▸ **EXERCISE INSTRUCTIONS**: Write the records out again exactly, leaving no images in.

── ENTRIES PROVIDED

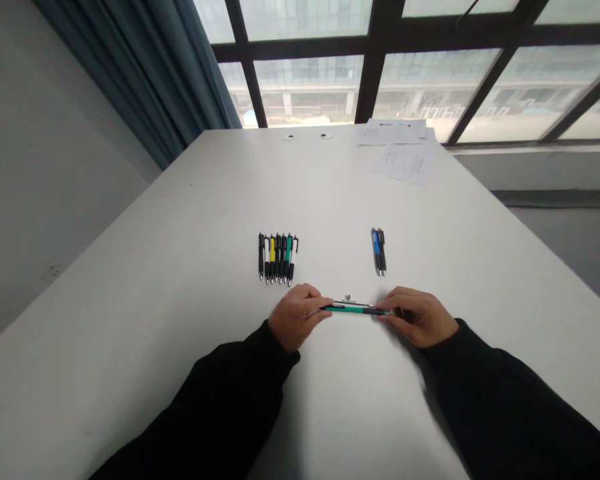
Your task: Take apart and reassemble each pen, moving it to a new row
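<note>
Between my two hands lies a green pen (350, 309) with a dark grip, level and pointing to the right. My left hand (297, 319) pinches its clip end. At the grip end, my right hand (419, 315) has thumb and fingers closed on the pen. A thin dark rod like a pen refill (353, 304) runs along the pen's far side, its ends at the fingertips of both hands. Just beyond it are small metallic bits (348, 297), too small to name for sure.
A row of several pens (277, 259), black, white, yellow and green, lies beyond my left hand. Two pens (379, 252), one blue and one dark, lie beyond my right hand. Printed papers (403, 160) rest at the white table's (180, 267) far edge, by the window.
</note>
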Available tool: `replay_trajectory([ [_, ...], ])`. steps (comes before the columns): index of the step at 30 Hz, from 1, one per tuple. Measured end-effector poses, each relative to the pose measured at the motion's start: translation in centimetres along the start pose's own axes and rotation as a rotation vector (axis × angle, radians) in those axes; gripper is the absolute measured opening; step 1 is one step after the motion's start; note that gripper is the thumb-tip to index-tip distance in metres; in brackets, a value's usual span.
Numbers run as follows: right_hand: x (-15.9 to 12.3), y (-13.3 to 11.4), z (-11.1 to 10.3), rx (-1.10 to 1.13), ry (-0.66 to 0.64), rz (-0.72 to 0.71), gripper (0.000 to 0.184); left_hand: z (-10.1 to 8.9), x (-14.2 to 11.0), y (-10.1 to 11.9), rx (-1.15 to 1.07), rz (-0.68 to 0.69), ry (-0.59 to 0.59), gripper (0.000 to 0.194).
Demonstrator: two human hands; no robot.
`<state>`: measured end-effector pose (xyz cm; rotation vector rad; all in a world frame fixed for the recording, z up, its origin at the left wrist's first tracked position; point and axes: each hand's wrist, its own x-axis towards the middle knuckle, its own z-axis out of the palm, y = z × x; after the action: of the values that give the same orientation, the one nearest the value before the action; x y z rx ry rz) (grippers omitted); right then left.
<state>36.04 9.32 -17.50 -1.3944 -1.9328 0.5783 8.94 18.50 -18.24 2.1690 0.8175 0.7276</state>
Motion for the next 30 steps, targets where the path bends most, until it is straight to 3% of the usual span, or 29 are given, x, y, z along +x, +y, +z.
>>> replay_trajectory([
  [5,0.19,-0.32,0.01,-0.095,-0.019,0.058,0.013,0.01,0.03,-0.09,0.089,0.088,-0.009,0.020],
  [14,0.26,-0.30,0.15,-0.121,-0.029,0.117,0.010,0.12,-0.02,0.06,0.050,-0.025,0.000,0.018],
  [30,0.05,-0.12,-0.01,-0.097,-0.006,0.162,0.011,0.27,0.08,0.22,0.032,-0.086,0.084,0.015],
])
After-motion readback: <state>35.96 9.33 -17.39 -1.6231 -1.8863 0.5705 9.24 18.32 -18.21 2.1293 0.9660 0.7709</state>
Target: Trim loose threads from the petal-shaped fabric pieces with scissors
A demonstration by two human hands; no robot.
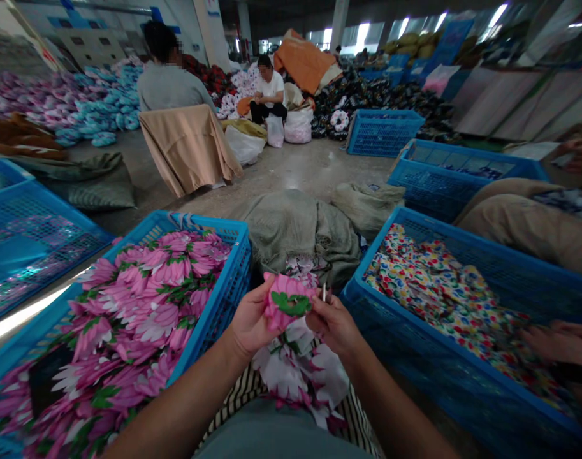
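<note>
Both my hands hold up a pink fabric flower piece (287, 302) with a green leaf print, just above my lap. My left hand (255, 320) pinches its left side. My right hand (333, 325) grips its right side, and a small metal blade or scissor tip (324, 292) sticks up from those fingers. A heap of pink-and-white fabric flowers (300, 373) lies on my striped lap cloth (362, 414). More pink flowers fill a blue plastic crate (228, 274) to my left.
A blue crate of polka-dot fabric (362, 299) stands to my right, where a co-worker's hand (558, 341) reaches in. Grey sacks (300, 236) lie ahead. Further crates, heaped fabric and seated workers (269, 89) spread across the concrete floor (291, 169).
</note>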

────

▸ **SOLUTION FOR THIS TASK**:
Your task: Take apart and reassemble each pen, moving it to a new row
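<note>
Between my two hands lies a green pen (350, 309) with a dark grip, level and pointing to the right. My left hand (297, 319) pinches its clip end. At the grip end, my right hand (419, 315) has thumb and fingers closed on the pen. A thin dark rod like a pen refill (353, 304) runs along the pen's far side, its ends at the fingertips of both hands. Just beyond it are small metallic bits (348, 297), too small to name for sure.
A row of several pens (277, 259), black, white, yellow and green, lies beyond my left hand. Two pens (379, 252), one blue and one dark, lie beyond my right hand. Printed papers (403, 160) rest at the white table's (180, 267) far edge, by the window.
</note>
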Available tool: `replay_trajectory([ [_, ...], ])`. steps (comes before the columns): index of the step at 30 Hz, from 1, one per tuple. Measured end-effector poses, each relative to the pose measured at the motion's start: translation in centimetres along the start pose's own axes and rotation as a rotation vector (axis × angle, radians) in those axes; gripper is the absolute measured opening; step 1 is one step after the motion's start; note that gripper is the thumb-tip to index-tip distance in metres; in brackets, a value's usual span.
Numbers run as follows: right_hand: x (-15.9 to 12.3), y (-13.3 to 11.4), z (-11.1 to 10.3), rx (-1.10 to 1.13), ry (-0.66 to 0.64), rz (-0.72 to 0.71), gripper (0.000 to 0.184); left_hand: z (-10.1 to 8.9), x (-14.2 to 11.0), y (-10.1 to 11.9), rx (-1.15 to 1.07), rz (-0.68 to 0.69), ry (-0.59 to 0.59), gripper (0.000 to 0.194).
Demonstrator: two human hands; no robot.
`<state>`: measured end-effector pose (xyz cm; rotation vector rad; all in a world frame fixed for the recording, z up, its origin at the left wrist's first tracked position; point and axes: each hand's wrist, its own x-axis towards the middle knuckle, its own z-axis out of the palm, y = z × x; after the action: of the values that give the same orientation, the one nearest the value before the action; x y z rx ry rz) (grippers omitted); right then left.
<state>36.04 9.32 -17.50 -1.3944 -1.9328 0.5783 8.94 18.50 -18.24 2.1690 0.8175 0.7276</state>
Motion for the next 30 steps, targets where the path bends most, until it is straight to 3% of the usual span, or 29 are given, x, y, z along +x, +y, +z.
>>> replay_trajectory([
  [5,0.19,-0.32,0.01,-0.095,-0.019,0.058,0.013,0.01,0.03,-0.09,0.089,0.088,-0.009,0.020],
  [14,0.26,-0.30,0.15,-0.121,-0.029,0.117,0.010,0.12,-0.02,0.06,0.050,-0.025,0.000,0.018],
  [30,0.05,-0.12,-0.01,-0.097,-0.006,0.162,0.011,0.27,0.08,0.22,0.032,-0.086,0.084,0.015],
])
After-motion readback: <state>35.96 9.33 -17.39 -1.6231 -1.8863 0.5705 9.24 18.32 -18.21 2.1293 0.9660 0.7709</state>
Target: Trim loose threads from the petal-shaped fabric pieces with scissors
A demonstration by two human hands; no robot.
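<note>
Both my hands hold up a pink fabric flower piece (287, 302) with a green leaf print, just above my lap. My left hand (255, 320) pinches its left side. My right hand (333, 325) grips its right side, and a small metal blade or scissor tip (324, 292) sticks up from those fingers. A heap of pink-and-white fabric flowers (300, 373) lies on my striped lap cloth (362, 414). More pink flowers fill a blue plastic crate (228, 274) to my left.
A blue crate of polka-dot fabric (362, 299) stands to my right, where a co-worker's hand (558, 341) reaches in. Grey sacks (300, 236) lie ahead. Further crates, heaped fabric and seated workers (269, 89) spread across the concrete floor (291, 169).
</note>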

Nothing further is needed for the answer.